Please copy all of the data that follows exactly, leaving any pictures out.

[[ WORKING DATA, beginning ]]

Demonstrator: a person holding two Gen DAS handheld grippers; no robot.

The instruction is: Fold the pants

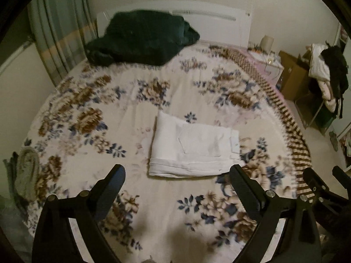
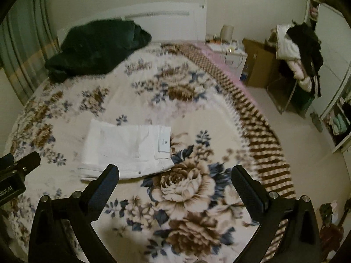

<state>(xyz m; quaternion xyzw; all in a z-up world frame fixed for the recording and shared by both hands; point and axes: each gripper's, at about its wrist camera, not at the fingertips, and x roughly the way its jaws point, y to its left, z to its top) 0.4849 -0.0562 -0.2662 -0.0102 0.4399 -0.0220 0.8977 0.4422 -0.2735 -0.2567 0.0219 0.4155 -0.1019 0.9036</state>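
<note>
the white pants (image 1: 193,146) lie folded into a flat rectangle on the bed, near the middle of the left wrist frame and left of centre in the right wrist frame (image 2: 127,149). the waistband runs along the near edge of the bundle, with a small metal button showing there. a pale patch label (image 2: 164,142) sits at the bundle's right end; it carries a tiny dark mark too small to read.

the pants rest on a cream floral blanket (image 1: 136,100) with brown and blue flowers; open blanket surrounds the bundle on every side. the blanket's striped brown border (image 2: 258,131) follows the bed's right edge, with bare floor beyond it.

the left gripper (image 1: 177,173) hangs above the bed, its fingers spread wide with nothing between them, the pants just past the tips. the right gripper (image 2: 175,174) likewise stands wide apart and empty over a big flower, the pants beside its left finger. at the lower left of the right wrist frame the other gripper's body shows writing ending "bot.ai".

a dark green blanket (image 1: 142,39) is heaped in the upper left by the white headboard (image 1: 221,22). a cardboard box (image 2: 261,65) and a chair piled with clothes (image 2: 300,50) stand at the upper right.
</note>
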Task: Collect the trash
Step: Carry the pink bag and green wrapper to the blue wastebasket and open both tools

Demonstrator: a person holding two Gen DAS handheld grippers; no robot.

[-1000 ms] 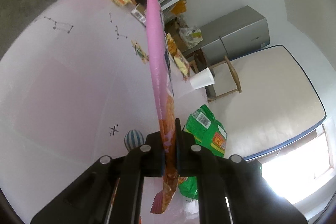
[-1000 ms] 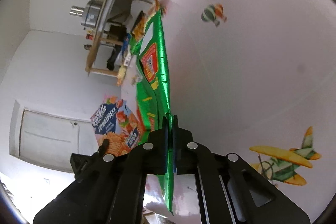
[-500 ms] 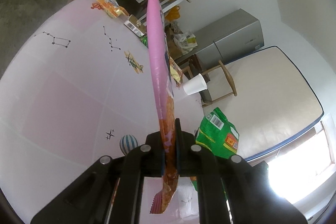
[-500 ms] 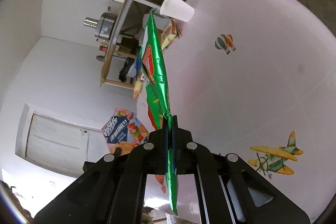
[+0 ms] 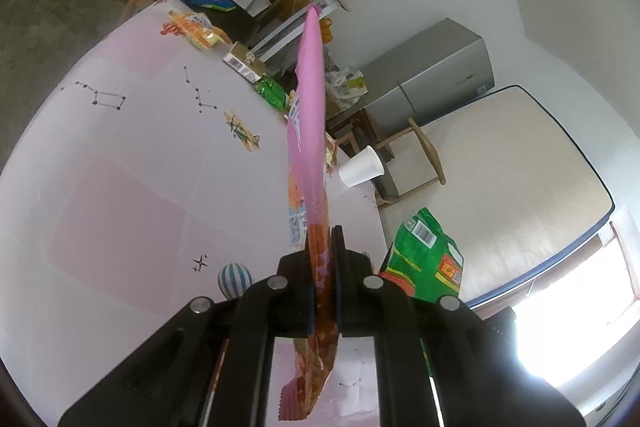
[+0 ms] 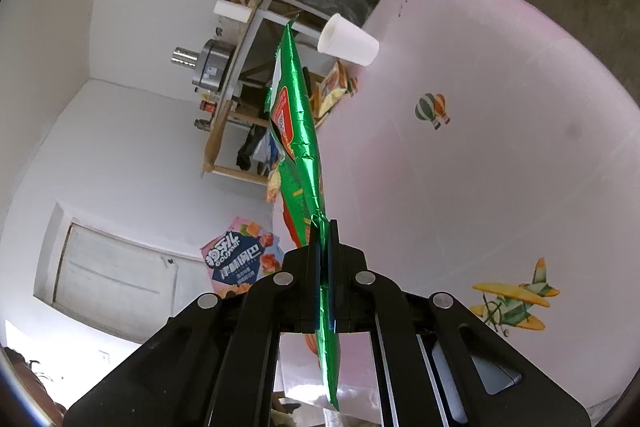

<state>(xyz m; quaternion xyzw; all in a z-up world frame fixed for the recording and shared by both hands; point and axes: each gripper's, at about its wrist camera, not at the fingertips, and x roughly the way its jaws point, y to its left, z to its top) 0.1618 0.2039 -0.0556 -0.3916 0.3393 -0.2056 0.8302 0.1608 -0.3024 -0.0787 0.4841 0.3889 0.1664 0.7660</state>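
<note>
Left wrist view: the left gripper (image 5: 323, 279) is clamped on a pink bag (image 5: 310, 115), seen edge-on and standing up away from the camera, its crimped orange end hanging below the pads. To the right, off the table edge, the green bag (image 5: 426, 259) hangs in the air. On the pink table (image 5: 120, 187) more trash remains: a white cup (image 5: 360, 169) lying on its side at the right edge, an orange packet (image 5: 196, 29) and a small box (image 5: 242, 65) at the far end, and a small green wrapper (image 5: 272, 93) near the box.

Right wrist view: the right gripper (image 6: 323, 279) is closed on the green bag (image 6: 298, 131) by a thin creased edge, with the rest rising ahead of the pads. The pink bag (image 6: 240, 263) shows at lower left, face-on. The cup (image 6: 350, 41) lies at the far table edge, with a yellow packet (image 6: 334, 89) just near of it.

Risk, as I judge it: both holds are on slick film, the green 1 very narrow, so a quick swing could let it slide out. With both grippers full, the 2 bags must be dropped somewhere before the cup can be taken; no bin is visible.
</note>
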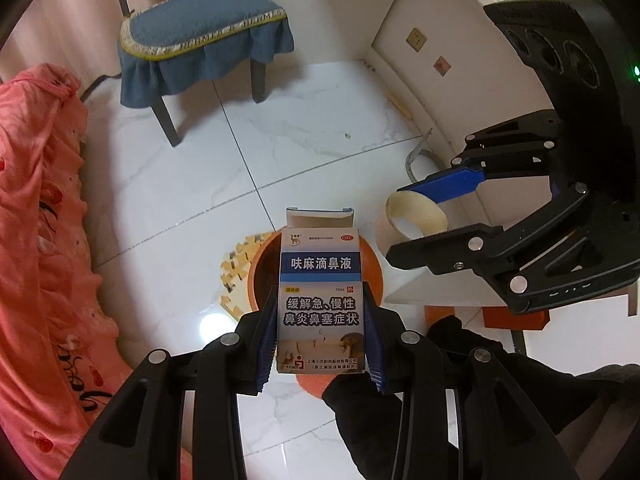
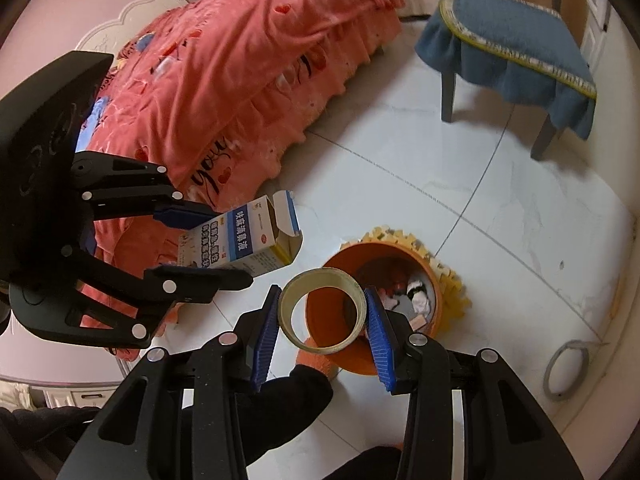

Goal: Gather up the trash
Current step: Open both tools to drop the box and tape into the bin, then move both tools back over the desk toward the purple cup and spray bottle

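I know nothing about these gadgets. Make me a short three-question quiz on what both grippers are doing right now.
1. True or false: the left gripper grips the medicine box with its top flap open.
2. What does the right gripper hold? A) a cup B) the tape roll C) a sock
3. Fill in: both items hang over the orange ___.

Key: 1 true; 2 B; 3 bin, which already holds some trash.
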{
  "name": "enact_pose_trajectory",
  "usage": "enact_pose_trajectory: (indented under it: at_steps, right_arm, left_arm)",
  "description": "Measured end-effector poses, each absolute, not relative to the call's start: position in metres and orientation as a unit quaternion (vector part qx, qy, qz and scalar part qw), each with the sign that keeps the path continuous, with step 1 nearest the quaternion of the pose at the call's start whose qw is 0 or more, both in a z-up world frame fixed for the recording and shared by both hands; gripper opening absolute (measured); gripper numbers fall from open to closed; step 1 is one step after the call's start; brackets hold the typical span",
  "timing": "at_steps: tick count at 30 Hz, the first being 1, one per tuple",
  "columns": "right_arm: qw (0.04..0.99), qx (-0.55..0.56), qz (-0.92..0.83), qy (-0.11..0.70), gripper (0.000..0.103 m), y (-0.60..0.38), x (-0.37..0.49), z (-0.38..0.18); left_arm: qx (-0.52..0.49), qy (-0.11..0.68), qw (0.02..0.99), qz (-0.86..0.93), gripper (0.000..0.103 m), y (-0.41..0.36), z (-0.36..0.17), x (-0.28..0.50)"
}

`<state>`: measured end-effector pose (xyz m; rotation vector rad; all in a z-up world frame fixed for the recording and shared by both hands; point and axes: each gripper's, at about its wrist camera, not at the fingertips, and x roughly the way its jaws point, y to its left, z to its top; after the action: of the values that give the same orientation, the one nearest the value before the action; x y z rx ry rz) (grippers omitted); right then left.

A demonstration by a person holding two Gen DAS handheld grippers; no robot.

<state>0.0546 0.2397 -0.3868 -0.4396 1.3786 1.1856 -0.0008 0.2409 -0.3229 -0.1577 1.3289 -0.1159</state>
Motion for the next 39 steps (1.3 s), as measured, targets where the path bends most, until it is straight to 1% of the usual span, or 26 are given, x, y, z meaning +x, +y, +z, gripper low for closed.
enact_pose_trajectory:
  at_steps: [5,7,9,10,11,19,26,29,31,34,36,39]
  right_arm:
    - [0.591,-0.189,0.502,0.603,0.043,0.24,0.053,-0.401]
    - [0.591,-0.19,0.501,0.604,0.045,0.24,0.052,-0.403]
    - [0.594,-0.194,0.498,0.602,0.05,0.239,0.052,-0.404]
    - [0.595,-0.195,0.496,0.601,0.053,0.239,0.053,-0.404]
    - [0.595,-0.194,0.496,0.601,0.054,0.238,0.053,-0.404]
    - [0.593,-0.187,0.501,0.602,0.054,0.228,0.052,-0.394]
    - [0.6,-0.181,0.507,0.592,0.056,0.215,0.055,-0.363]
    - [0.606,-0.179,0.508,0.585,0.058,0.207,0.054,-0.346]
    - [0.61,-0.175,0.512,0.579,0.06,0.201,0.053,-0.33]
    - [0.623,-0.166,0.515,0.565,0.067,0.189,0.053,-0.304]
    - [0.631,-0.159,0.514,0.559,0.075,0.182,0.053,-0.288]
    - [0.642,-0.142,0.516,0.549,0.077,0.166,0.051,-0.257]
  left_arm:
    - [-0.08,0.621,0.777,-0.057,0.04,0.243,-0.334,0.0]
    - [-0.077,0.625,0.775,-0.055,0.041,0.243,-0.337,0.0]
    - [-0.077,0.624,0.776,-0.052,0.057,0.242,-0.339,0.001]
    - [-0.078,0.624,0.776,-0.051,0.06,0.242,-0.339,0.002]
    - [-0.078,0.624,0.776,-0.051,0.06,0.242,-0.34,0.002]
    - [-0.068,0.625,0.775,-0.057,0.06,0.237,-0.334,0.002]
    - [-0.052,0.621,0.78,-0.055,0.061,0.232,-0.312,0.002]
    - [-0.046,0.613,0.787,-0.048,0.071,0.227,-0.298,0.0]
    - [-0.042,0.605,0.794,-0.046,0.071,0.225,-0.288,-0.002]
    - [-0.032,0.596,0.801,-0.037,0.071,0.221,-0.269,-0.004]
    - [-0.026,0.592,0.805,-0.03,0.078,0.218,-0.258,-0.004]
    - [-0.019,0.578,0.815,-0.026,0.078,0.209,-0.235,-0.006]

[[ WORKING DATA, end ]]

> _REPLY_
Demonstrator: a person holding two Gen DAS handheld grippers; no robot.

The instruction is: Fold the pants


<state>(xyz m; quaternion xyzw; all in a z-up world frame fixed for the recording and shared by both hands; point and axes: each gripper's, at about its wrist camera, not at the fingertips, and x roughly the way its jaws point, y to its left, z to its top) 0.4849 -0.0562 -0.2662 -0.0102 0.4399 -0.0220 0.8977 0.4422 -0.2735 -0.2567 0.0219 0.4155 -0.1019 0.9036</state>
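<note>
the white pants (image 1: 193,146) lie folded into a flat rectangle on the bed, near the middle of the left wrist frame and left of centre in the right wrist frame (image 2: 127,149). the waistband runs along the near edge of the bundle, with a small metal button showing there. a pale patch label (image 2: 164,142) sits at the bundle's right end; it carries a tiny dark mark too small to read.

the pants rest on a cream floral blanket (image 1: 136,100) with brown and blue flowers; open blanket surrounds the bundle on every side. the blanket's striped brown border (image 2: 258,131) follows the bed's right edge, with bare floor beyond it.

the left gripper (image 1: 177,173) hangs above the bed, its fingers spread wide with nothing between them, the pants just past the tips. the right gripper (image 2: 175,174) likewise stands wide apart and empty over a big flower, the pants beside its left finger. at the lower left of the right wrist frame the other gripper's body shows writing ending "bot.ai".

a dark green blanket (image 1: 142,39) is heaped in the upper left by the white headboard (image 1: 221,22). a cardboard box (image 2: 261,65) and a chair piled with clothes (image 2: 300,50) stand at the upper right.
</note>
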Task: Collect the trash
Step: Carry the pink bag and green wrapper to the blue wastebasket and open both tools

Demonstrator: a person holding two Gen DAS handheld grippers; no robot.

[-1000 ms] 
[-1000 ms] 
[-500 ms] 
[-500 ms] 
[+0 ms] 
[+0 ms] 

<state>(xyz m; quaternion xyzw; all in a z-up world frame fixed for the recording and shared by both hands; point and axes: each gripper's, at about its wrist camera, not at the fingertips, and x roughly the way its jaws point, y to its left, z to its top) 0.1618 0.2039 -0.0556 -0.3916 0.3393 -0.2056 0.8302 0.1608 -0.3024 -0.0787 0.4841 0.3889 0.1664 0.7660</state>
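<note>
Left wrist view: the left gripper (image 5: 323, 279) is clamped on a pink bag (image 5: 310, 115), seen edge-on and standing up away from the camera, its crimped orange end hanging below the pads. To the right, off the table edge, the green bag (image 5: 426, 259) hangs in the air. On the pink table (image 5: 120, 187) more trash remains: a white cup (image 5: 360, 169) lying on its side at the right edge, an orange packet (image 5: 196, 29) and a small box (image 5: 242, 65) at the far end, and a small green wrapper (image 5: 272, 93) near the box.

Right wrist view: the right gripper (image 6: 323, 279) is closed on the green bag (image 6: 298, 131) by a thin creased edge, with the rest rising ahead of the pads. The pink bag (image 6: 240, 263) shows at lower left, face-on. The cup (image 6: 350, 41) lies at the far table edge, with a yellow packet (image 6: 334, 89) just near of it.

Risk, as I judge it: both holds are on slick film, the green 1 very narrow, so a quick swing could let it slide out. With both grippers full, the 2 bags must be dropped somewhere before the cup can be taken; no bin is visible.
</note>
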
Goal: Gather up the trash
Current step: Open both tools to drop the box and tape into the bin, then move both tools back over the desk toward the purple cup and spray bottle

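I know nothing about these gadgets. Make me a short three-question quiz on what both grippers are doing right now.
1. True or false: the left gripper grips the medicine box with its top flap open.
2. What does the right gripper hold? A) a cup B) the tape roll C) a sock
3. Fill in: both items hang over the orange ___.

Key: 1 true; 2 B; 3 bin, which already holds some trash.
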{
  "name": "enact_pose_trajectory",
  "usage": "enact_pose_trajectory: (indented under it: at_steps, right_arm, left_arm)",
  "description": "Measured end-effector poses, each absolute, not relative to the call's start: position in metres and orientation as a unit quaternion (vector part qx, qy, qz and scalar part qw), each with the sign that keeps the path continuous, with step 1 nearest the quaternion of the pose at the call's start whose qw is 0 or more, both in a z-up world frame fixed for the recording and shared by both hands; gripper opening absolute (measured); gripper numbers fall from open to closed; step 1 is one step after the call's start; brackets hold the typical span",
  "timing": "at_steps: tick count at 30 Hz, the first being 1, one per tuple",
  "columns": "right_arm: qw (0.04..0.99), qx (-0.55..0.56), qz (-0.92..0.83), qy (-0.11..0.70), gripper (0.000..0.103 m), y (-0.60..0.38), x (-0.37..0.49), z (-0.38..0.18); left_arm: qx (-0.52..0.49), qy (-0.11..0.68), qw (0.02..0.99), qz (-0.86..0.93), gripper (0.000..0.103 m), y (-0.41..0.36), z (-0.36..0.17), x (-0.28..0.50)"
}

`<state>`: measured end-effector pose (xyz m; rotation vector rad; all in a z-up world frame fixed for the recording and shared by both hands; point and axes: each gripper's, at about its wrist camera, not at the fingertips, and x roughly the way its jaws point, y to its left, z to its top; after the action: of the values that give the same orientation, the one nearest the value before the action; x y z rx ry rz) (grippers omitted); right then left.

A demonstration by a person holding two Gen DAS handheld grippers; no robot.

<state>0.0546 0.2397 -0.3868 -0.4396 1.3786 1.1856 -0.0008 0.2409 -0.3229 -0.1577 1.3289 -0.1159</state>
Motion for the next 39 steps (1.3 s), as measured, targets where the path bends most, until it is straight to 1% of the usual span, or 26 are given, x, y, z meaning +x, +y, +z, gripper low for closed.
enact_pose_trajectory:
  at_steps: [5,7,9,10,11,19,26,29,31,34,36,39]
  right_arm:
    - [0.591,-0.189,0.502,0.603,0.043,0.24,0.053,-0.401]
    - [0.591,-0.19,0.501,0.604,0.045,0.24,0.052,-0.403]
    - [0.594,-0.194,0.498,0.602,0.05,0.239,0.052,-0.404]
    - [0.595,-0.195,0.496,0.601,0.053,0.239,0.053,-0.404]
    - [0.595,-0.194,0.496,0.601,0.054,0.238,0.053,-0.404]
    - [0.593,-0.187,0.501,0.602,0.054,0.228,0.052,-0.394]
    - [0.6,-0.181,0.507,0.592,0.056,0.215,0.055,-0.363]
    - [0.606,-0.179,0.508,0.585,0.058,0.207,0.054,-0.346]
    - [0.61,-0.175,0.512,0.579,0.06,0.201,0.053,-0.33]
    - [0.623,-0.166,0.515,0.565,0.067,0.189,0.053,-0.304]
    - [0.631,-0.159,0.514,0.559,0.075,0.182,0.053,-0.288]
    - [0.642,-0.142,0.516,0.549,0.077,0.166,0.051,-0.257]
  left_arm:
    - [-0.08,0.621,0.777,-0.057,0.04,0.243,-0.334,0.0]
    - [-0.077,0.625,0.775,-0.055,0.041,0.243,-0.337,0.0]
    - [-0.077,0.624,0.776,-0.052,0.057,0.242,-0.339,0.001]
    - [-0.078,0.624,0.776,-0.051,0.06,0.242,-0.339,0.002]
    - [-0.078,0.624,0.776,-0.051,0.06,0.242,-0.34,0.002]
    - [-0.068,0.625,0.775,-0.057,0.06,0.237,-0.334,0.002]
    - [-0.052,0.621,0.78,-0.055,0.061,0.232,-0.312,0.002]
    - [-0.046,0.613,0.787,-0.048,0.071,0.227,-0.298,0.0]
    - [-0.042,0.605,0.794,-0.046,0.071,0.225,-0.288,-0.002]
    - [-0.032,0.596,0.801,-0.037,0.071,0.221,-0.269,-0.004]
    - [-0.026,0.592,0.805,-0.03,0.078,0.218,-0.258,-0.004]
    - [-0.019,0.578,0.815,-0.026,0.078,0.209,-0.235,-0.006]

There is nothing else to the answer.